**What the task requires**
A copy is needed of each line in the records that has the word "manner".

○ ○ ○ ○ ○ ○ ○

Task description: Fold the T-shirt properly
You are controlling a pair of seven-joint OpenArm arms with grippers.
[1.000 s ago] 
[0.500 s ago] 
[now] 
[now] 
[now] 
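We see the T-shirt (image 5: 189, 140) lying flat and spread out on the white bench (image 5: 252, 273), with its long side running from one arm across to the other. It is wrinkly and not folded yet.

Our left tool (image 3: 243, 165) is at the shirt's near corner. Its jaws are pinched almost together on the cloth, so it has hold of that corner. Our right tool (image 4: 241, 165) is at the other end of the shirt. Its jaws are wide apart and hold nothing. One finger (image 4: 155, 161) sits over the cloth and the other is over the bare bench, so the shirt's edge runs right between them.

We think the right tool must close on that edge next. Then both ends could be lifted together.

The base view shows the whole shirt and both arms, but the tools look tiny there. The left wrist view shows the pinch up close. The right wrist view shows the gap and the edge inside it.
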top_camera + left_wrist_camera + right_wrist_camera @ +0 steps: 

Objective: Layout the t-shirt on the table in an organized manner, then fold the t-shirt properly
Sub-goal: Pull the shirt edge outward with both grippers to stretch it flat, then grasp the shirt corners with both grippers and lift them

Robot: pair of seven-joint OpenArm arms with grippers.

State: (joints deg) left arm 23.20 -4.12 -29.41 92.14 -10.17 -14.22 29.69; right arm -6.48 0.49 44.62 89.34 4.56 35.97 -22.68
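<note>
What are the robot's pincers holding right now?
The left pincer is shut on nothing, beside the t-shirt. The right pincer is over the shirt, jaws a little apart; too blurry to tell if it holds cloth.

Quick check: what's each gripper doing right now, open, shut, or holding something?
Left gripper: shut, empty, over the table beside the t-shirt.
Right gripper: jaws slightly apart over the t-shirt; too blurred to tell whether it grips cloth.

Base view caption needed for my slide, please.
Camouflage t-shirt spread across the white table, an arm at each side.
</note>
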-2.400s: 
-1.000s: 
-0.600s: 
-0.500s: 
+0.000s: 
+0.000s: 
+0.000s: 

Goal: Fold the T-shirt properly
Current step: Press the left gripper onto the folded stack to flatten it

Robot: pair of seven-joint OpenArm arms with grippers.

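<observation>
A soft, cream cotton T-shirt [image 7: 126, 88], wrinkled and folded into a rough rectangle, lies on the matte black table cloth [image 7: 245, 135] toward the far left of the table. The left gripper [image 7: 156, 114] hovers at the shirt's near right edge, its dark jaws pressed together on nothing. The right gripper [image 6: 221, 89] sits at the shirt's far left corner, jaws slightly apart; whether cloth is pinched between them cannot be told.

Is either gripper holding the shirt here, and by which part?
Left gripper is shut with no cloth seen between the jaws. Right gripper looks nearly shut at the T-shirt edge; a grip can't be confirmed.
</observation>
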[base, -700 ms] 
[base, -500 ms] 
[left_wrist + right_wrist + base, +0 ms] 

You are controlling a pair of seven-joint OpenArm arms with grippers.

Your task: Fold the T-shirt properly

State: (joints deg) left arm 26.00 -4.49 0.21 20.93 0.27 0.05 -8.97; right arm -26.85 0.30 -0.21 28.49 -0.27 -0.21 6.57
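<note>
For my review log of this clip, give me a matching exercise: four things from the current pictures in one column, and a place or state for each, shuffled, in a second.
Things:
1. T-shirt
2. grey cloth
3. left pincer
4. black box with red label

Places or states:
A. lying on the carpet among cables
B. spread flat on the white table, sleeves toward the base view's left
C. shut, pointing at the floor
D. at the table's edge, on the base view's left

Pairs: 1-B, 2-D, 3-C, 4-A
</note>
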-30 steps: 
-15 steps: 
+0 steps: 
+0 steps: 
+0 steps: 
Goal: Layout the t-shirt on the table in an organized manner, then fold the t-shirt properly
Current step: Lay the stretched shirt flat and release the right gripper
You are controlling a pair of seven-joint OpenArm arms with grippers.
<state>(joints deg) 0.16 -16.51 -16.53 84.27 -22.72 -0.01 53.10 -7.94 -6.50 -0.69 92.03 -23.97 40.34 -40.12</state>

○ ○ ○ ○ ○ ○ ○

**Expected output**
Objective: Layout the t-shirt on the table in an organized manner, then fold the t-shirt properly
Goal: Layout the t-shirt on the table in an organized manner, then fold the t-shirt properly

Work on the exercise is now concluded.